Exercise description -
Where does "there" occur in the listing? Copy every line that holds it.
Material provided START
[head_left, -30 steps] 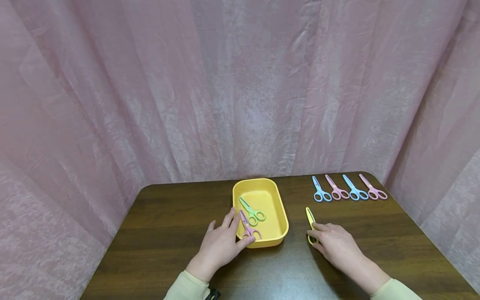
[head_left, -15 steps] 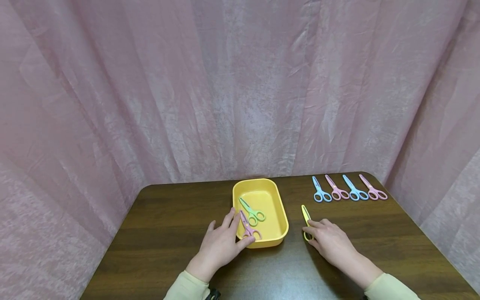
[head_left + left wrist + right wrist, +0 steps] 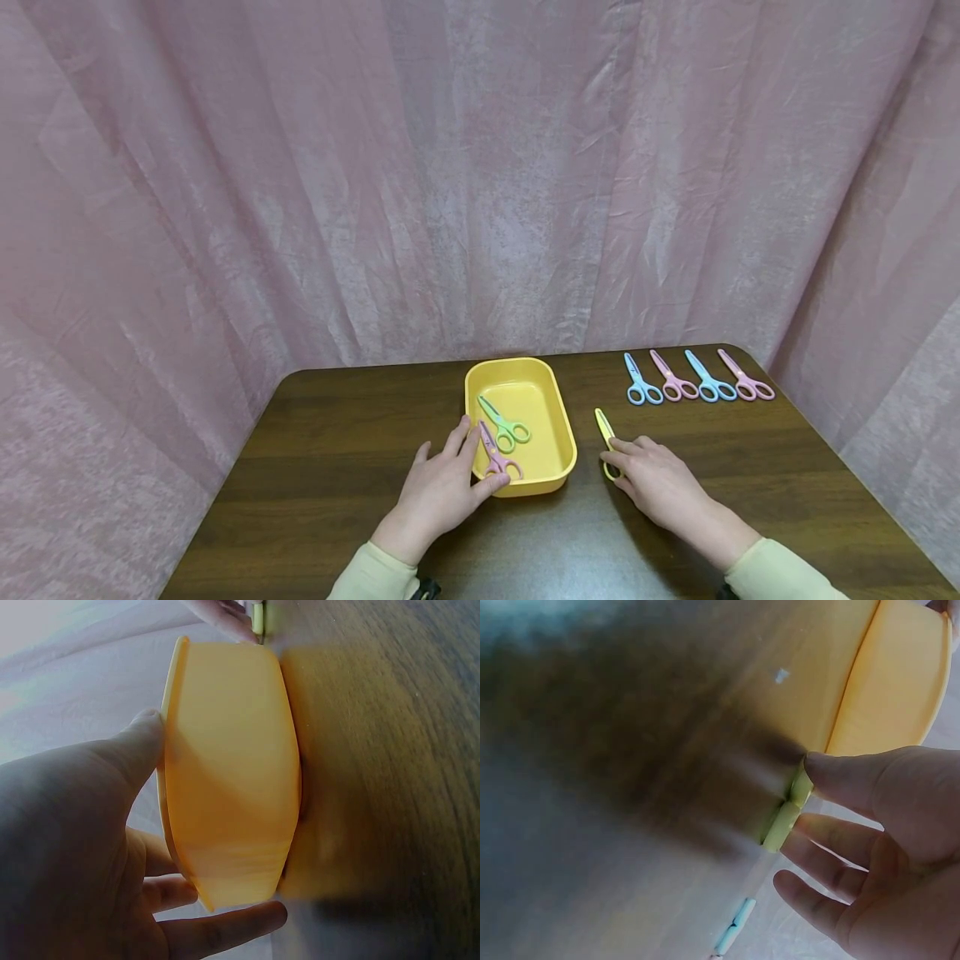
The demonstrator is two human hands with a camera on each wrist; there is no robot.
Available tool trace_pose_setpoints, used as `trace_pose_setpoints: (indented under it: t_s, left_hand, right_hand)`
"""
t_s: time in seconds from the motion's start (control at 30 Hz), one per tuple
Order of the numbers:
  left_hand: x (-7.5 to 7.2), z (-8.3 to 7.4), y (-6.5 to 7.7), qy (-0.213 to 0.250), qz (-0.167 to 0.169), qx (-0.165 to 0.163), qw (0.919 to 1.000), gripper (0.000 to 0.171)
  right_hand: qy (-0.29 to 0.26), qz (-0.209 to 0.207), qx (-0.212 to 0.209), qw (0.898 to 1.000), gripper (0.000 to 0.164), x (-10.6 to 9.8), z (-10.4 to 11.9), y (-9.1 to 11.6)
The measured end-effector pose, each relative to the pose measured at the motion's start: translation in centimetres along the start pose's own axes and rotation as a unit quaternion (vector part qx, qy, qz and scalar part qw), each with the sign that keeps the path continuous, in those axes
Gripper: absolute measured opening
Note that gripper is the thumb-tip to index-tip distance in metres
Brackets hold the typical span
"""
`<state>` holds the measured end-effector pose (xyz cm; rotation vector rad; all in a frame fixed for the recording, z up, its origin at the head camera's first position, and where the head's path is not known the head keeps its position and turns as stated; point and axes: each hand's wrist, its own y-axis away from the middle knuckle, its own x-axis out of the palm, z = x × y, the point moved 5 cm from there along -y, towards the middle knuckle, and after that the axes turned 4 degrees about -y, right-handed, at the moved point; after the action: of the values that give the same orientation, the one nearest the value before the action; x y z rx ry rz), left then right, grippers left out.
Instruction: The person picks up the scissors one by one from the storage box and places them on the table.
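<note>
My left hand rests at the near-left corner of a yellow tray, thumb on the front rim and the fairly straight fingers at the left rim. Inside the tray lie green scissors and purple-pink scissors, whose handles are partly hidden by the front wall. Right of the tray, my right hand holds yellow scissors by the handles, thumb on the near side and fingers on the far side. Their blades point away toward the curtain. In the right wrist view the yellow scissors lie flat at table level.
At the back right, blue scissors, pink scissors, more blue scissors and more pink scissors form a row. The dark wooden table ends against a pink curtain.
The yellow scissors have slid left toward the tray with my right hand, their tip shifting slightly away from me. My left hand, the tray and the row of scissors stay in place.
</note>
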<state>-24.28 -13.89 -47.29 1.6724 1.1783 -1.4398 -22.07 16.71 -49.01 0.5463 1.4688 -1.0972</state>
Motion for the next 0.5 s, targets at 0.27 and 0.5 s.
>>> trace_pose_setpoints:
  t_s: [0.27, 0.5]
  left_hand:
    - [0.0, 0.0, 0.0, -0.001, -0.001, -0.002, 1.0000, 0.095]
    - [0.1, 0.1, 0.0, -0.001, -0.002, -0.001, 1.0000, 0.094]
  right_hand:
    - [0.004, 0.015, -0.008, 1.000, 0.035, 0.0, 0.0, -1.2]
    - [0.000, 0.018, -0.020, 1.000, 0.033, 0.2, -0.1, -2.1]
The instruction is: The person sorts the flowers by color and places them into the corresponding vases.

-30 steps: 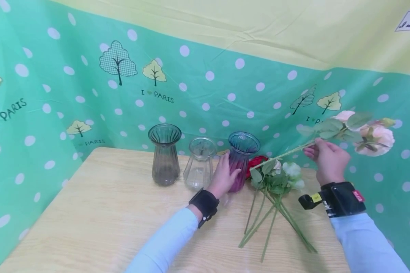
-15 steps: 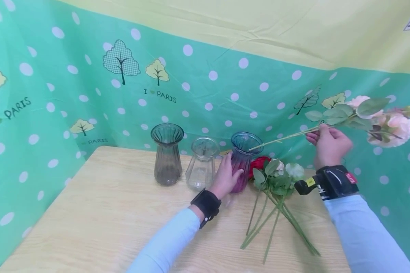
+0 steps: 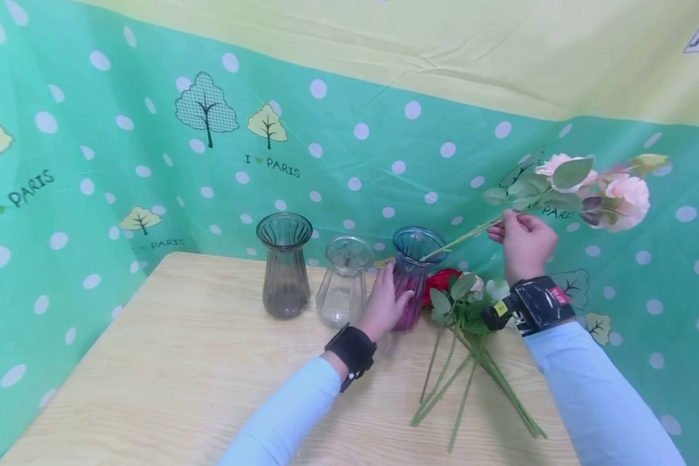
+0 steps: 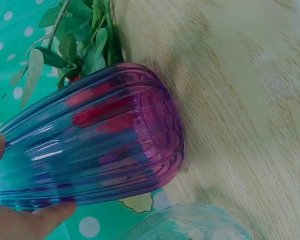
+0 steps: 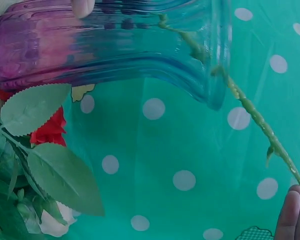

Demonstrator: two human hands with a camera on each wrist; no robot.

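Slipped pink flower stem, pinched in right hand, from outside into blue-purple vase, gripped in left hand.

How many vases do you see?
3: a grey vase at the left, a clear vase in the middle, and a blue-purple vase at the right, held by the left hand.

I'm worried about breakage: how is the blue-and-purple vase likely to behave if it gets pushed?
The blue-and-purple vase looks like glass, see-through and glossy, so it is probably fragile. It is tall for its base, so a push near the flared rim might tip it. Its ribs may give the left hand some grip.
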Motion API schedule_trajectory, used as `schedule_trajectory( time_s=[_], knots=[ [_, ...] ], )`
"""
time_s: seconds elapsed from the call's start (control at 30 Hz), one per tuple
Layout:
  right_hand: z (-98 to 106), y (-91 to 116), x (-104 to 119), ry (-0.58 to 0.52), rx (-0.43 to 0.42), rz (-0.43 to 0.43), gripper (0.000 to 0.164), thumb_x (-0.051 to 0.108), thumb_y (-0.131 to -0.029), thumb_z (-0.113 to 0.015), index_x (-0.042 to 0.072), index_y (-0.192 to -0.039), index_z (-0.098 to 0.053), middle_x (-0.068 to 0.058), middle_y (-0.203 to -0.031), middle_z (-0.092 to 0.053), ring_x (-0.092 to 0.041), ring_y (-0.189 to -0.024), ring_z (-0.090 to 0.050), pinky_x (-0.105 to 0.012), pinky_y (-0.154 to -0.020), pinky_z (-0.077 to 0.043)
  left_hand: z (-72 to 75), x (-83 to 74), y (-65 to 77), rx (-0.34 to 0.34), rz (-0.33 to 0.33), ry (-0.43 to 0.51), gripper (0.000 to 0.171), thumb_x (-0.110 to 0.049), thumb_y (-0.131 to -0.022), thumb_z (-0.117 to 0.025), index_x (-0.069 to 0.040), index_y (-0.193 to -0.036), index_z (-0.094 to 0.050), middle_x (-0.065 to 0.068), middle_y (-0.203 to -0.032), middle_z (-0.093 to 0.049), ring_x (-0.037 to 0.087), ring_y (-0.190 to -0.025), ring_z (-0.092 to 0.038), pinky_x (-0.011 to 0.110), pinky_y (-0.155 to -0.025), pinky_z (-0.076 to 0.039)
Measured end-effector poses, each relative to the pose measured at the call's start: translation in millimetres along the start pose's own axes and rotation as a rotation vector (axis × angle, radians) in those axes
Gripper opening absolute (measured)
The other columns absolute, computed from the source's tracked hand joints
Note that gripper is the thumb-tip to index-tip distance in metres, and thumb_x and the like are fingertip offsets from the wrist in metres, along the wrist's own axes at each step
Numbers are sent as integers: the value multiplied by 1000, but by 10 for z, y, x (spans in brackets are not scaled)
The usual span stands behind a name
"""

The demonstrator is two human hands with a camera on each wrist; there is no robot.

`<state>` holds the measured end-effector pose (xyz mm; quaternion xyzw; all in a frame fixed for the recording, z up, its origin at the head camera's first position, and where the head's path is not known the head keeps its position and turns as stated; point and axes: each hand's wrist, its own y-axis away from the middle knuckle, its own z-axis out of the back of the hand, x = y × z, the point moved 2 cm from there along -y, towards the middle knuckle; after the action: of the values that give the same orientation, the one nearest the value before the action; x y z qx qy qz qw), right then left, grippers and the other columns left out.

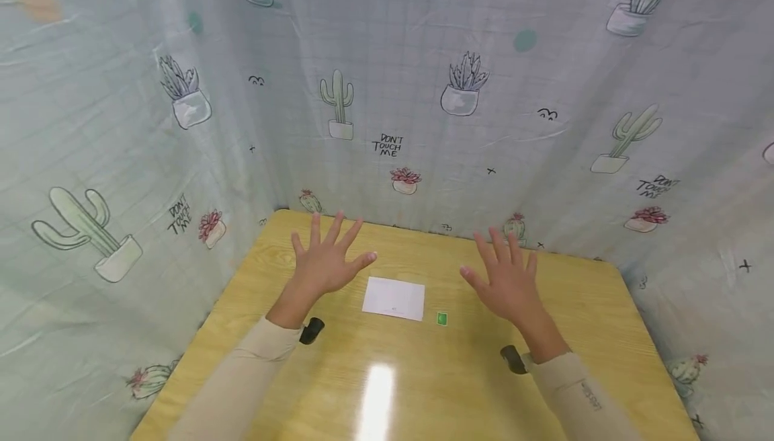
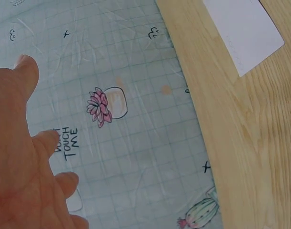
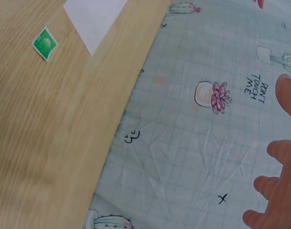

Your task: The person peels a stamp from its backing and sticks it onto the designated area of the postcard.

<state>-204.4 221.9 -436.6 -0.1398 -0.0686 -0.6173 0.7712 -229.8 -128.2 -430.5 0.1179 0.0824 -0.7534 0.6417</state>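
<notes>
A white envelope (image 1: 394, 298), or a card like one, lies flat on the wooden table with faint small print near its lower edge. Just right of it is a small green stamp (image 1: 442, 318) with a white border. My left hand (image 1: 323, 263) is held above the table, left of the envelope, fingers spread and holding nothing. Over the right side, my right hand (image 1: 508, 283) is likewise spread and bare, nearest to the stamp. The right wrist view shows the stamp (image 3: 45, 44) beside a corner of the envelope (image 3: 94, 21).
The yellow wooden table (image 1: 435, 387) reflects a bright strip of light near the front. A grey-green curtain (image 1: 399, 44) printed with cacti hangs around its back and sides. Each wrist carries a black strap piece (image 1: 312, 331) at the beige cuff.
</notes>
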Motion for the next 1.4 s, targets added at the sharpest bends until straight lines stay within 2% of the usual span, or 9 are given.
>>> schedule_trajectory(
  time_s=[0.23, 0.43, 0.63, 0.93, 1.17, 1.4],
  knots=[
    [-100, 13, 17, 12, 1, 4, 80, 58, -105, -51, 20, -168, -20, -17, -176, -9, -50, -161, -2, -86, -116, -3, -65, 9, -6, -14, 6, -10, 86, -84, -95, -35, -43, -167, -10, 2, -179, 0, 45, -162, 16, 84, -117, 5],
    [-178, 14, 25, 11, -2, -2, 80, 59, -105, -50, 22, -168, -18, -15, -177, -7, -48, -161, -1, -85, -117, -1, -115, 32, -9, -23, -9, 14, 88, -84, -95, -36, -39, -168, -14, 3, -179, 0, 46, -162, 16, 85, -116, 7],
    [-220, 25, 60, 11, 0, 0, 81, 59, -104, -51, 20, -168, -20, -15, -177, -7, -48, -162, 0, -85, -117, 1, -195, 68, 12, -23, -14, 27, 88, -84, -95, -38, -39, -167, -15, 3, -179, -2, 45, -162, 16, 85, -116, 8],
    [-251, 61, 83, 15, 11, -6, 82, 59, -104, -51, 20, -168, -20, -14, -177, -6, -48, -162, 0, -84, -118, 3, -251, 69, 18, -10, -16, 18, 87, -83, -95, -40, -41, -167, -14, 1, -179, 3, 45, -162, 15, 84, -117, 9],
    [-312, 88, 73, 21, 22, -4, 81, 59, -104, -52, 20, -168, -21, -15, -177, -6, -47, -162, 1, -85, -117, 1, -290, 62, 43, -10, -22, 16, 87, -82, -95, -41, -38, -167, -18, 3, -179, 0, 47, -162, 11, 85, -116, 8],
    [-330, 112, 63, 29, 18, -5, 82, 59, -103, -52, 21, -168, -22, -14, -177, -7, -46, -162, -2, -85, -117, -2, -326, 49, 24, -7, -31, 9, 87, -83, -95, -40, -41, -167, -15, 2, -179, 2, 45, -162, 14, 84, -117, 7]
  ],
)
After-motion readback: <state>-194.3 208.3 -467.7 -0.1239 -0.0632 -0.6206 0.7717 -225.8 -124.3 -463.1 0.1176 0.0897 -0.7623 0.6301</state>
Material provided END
Response area -
The demonstrator is two human hands with a camera on each wrist; there is no robot.
`<state>` holds the measured end-effector pose (xyz cm; rotation vector rad; all in a frame fixed for the recording, z up, its origin at the head camera's first position, and where the head's path is not known the head keeps its position and turns as stated; point and axes: each hand's wrist, its own y-axis away from the middle knuckle, its own x-axis out of the palm, z = x × y, the point moved 5 cm from there along -y, towards the middle knuckle, and after that the axes turned 4 degrees about -y, right-handed, at the moved point; after the action: of the values that give the same orientation, the one nearest the value before the action; x y z rx ry rz), left then right, grippers left out.
The demonstrator is two human hands with a camera on each wrist; there is no robot.
`<state>` holds the measured end-effector pose (xyz mm; quaternion xyzw; all in a frame fixed for the recording, z up, its origin at the head camera's first position, and where the head's path is not known the head keeps its position and turns as stated; point and axes: each hand's wrist, its own y-axis away from the middle knuckle, its own z-axis out of the back of the hand, x = y × z, the point moved 2 cm from there along -y, towards the middle knuckle; after the action: of the values that give the same orientation, the one nearest the value before the action; x y z qx qy qz qw), right then left, grippers and the other columns left out.

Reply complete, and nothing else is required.